09 de julho de 2026
Geral

Crítica e emoção marcam a posse de dirigente de Ensino

Redação
| Tempo de leitura: 3 min

O novo dirigente regional de Ensino, Jair Sanches Vieira, 52 anos, que assumiu o cargo ontem, em substituição a Edinéa Sita Cucci, tem um desafio pela frente: administrar a Diretoria Regional de Ensino, responsável por 63 escolas estaduais em Bauru e região que atendem mais de 70 mil alunos, conciliando as reivindicações dos professores e a política da Secretaria Estadual de Educação.

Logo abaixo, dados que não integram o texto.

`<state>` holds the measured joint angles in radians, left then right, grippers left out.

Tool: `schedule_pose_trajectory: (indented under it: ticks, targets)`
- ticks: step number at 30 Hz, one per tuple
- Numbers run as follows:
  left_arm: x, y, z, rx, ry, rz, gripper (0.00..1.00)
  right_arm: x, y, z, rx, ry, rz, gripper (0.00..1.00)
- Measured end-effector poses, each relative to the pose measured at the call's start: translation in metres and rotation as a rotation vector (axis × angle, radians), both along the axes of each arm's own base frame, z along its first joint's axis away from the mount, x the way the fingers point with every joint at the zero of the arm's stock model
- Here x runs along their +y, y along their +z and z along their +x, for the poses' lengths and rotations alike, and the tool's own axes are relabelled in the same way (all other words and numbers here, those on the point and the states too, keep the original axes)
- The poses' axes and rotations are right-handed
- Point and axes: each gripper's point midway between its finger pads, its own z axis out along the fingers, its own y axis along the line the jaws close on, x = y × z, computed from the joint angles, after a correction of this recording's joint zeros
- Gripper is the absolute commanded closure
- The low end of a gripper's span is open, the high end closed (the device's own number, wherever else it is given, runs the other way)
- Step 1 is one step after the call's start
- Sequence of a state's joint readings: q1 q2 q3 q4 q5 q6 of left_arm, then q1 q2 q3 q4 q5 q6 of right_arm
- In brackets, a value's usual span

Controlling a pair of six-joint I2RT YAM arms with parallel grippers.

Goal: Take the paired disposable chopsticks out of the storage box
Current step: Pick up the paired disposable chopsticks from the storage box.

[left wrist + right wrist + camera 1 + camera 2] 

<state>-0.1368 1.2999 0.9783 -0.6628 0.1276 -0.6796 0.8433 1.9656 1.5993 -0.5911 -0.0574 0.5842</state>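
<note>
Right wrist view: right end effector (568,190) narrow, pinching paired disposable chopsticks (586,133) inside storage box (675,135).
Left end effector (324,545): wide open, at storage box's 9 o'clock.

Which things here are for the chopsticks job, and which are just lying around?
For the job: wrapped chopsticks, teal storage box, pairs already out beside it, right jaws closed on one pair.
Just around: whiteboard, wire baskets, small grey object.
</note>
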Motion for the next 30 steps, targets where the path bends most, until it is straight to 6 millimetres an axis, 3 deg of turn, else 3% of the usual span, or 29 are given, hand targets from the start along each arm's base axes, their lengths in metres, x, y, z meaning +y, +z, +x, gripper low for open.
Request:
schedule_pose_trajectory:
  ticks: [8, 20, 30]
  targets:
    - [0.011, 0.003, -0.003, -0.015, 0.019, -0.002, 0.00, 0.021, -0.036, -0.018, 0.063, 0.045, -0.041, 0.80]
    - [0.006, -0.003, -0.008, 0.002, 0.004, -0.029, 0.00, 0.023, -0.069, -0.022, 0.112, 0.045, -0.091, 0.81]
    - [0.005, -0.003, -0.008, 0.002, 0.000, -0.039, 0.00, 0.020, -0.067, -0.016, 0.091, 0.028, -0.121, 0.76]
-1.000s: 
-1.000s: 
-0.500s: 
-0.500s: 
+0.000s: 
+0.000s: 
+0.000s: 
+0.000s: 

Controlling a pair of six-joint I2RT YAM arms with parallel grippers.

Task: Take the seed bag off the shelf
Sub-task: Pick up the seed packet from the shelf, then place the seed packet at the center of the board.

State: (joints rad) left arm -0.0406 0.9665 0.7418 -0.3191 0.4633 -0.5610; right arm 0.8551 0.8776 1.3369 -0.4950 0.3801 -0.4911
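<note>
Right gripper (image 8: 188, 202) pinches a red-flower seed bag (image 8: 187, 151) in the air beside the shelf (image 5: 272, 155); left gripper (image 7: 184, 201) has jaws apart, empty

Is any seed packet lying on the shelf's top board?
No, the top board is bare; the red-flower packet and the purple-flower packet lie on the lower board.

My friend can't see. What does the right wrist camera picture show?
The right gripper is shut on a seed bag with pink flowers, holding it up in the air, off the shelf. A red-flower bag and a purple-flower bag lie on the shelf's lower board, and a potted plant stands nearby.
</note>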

Pelos discursos de representantes do Sindicato dos Professores da Rede Oficial de Ensino (Apeoesp) e do Sindicato de Especialistas de Educação do Magistério Oficial do Estado de São Paulo (Udemo) ontem, durante a posse de Vieira, que contou com a presença do coordenador de Educação do Interior, Élcio Selme, a tarefa não parece ser fácil. Duílio Duka de Souza, diretor da Apeoesp, criticou a política educacional do governo Mário Covas, cobrou que a escolha de dirigentes de Ensino seja feita por eleição (Vieira foi indicado para o cargo) e disse que se Vieira fechar as portas para negociações com os professores, Bauru vai ver um arrombamento de portas.

Em seu discurso de posse, Vieira, que é filiado ao PSDB, disse que estará aberto para conversações com os professores, diretores, supervisores e as entidades que os representam. Não venho para ser adversário das entidades, mas para somar. Sempre tenho tempo para receber os diretores e professores, disse. Ele adiantou que fará reunião mensal com as escolas e que, para maior transparência e até para que possa haver melhor troca de idéias, além do diretor, devem estar presentes à reunião o vice-diretor, o coordenador da escola ou um funcionário.

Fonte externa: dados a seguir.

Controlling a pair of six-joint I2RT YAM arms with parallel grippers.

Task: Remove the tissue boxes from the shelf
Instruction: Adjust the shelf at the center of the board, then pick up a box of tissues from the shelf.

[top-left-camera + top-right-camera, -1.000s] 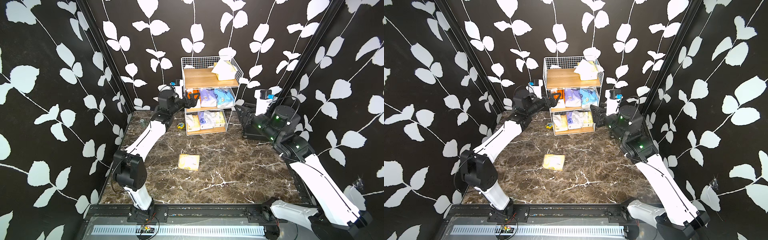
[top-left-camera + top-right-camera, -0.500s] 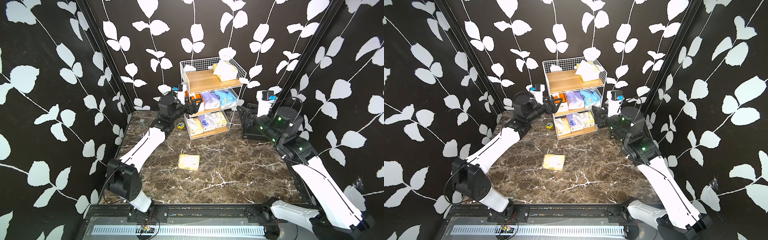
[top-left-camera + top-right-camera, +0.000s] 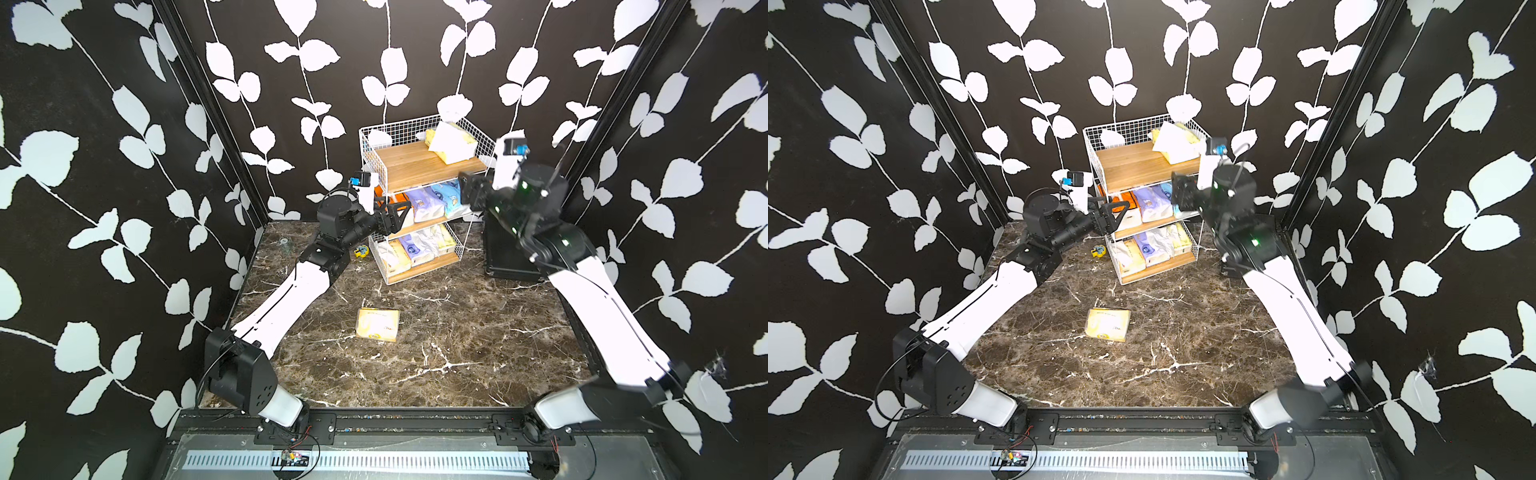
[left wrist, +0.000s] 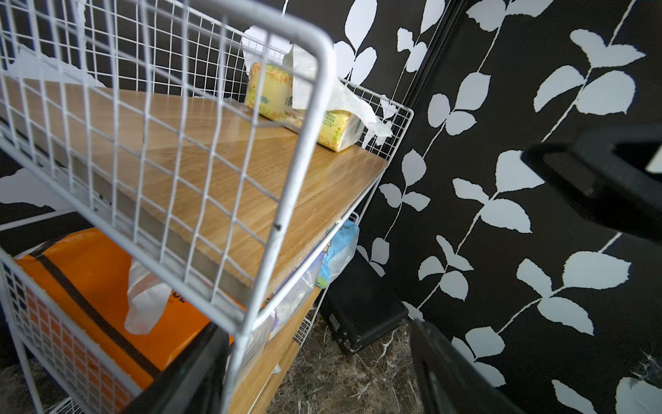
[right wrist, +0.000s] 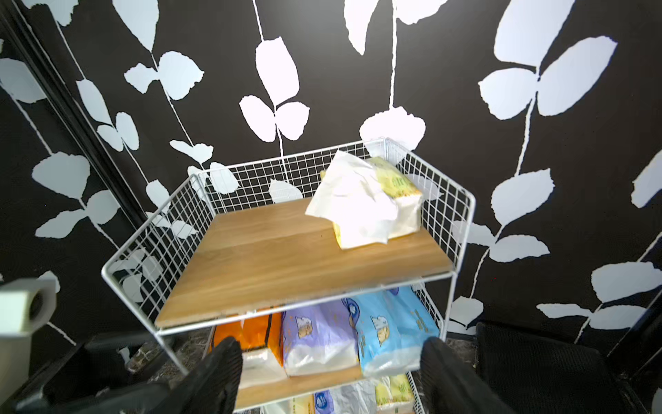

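We see the orange pack [image 5: 250, 329], lilac pack [image 5: 318, 340] and blue pack [image 5: 390, 333] side by side on the middle board of the shelf [image 3: 409, 166], short ends at the open front, long axes running back. The left gripper [image 3: 397, 216] stands with jaws apart at the shelf's left front post; the right gripper [image 5: 331, 358] gapes before the lilac and blue packs.

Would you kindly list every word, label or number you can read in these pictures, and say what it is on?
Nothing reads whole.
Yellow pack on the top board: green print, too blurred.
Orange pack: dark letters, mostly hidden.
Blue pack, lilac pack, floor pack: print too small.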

A presidente da Udemo, Maria José de Oliveira Faustini, também foi crítica no discurso durante a transferência de cargo. Ela afirmou que a Secretaria Estadual de Educação esqueceu de Bauru nos últimos cinco anos, referindo-se a reivindicações da Diretoria de Ensino que não foram atendidas. De nossa parte, cumprimos todos os projetos da educação, mas Bauru ficou esquecida esses cinco anos (durante a gestão de Edinéa), disse ela.

Edinéa, conforme informou o JC na edição de ontem, pediu exoneração do cargo porque disse que não tinha o apoio que esperava da secretária estadual de Educação, Rose Neubauer, e pouca autonomia para resolver as questões segundo sua linha de trabalho. A própria Edinéa disse que espera que Vieira, que teria bastante prestígio junto a Neubauer, consiga fazer mais do que ela por Bauru na área da educação.

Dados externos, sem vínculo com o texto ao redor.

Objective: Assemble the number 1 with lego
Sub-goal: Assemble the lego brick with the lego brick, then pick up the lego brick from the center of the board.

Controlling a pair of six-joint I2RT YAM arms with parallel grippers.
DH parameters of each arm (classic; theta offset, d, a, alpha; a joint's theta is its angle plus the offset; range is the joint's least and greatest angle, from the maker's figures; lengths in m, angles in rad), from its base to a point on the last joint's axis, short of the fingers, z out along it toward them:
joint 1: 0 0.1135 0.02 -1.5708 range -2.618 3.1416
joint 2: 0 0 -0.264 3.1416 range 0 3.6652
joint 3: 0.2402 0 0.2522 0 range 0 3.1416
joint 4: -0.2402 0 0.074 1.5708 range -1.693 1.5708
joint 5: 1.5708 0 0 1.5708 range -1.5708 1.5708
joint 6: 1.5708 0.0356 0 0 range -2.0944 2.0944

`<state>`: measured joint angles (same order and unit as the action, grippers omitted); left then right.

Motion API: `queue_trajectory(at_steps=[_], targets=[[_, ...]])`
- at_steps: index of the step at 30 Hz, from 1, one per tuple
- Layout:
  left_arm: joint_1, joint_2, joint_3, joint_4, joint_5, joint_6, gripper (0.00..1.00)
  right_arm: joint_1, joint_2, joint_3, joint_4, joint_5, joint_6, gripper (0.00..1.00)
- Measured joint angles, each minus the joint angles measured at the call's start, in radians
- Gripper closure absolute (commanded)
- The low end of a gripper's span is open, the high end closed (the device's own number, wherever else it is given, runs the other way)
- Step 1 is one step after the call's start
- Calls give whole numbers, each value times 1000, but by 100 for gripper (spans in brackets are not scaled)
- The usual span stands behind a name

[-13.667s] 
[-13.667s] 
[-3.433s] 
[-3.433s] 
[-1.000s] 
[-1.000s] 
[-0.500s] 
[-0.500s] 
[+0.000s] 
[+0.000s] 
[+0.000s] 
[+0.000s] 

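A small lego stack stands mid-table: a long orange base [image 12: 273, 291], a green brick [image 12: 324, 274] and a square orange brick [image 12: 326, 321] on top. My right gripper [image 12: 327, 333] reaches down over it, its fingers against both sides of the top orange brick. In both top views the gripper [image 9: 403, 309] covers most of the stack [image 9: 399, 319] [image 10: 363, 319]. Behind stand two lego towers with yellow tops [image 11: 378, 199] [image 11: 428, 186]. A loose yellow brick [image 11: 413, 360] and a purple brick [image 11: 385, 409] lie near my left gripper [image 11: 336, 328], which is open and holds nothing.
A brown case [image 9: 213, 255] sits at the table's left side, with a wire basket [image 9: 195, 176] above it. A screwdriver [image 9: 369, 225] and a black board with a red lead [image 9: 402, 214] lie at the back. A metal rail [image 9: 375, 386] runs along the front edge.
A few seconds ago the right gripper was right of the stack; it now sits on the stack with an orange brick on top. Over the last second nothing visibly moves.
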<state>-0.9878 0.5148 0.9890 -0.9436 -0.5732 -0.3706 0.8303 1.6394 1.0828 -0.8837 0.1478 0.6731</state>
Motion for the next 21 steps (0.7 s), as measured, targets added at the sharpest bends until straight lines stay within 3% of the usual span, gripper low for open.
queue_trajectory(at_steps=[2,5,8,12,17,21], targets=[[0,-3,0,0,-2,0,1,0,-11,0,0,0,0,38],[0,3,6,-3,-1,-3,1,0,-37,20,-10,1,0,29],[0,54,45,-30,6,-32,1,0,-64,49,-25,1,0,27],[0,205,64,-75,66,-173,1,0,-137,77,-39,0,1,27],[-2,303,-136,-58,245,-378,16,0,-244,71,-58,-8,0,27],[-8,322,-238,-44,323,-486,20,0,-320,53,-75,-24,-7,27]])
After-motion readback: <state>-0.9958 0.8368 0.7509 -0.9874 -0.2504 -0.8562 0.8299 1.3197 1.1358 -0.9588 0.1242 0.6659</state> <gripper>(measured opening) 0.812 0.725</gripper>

Referindo-se ao suposto prestígio de Vieira junto à secretária estadual de Educação, Maria José disse que, agora, deverá ser fácil verba para pintar o prédio da Diretoria de Ensino e para reforma das escolas. Duka, em tom de aviso, disse ainda que se Vieira forçar a municipalização das escolas, vai enfrentar uma rocha de contrariedade. Ele também cobrou do novo dirigente de Ensino uma solução para o caso dos professores contratados, que foram dispensados no final do ano passado e não têm garantia de emprego neste ano.

A solenidade de transferência de cargo também teve momentos de emoção. Edinéa, que desenvolveu um trabalho técnico considerado muito bom frente à Diretoria de Ensino de Bauru nos últimos cinco anos, estava bastante emocionada. A maioria dos presentes no auditório da Diretoria de Ensino - diretores de escola, supervisores de ensino, professores, deputado estadual Pedro Tobias e pessoas ligadas à área de educação - aplaudiu Edinéa.

A presidente da Udemo, no seu discurso, elogiou Edinéa ao mesmo tempo que criticou a Secretaria Estadual de Educação. Você marcou a educação (referindo-se a Edinéa). Se não teve reconhecimento dos homens, tem dos amigos e tem de Deus, disse. Duílio Duka disse que, apesar das celeumas, Edinéa nunca deixou de abrir as portas para negociar com a Apeoesp.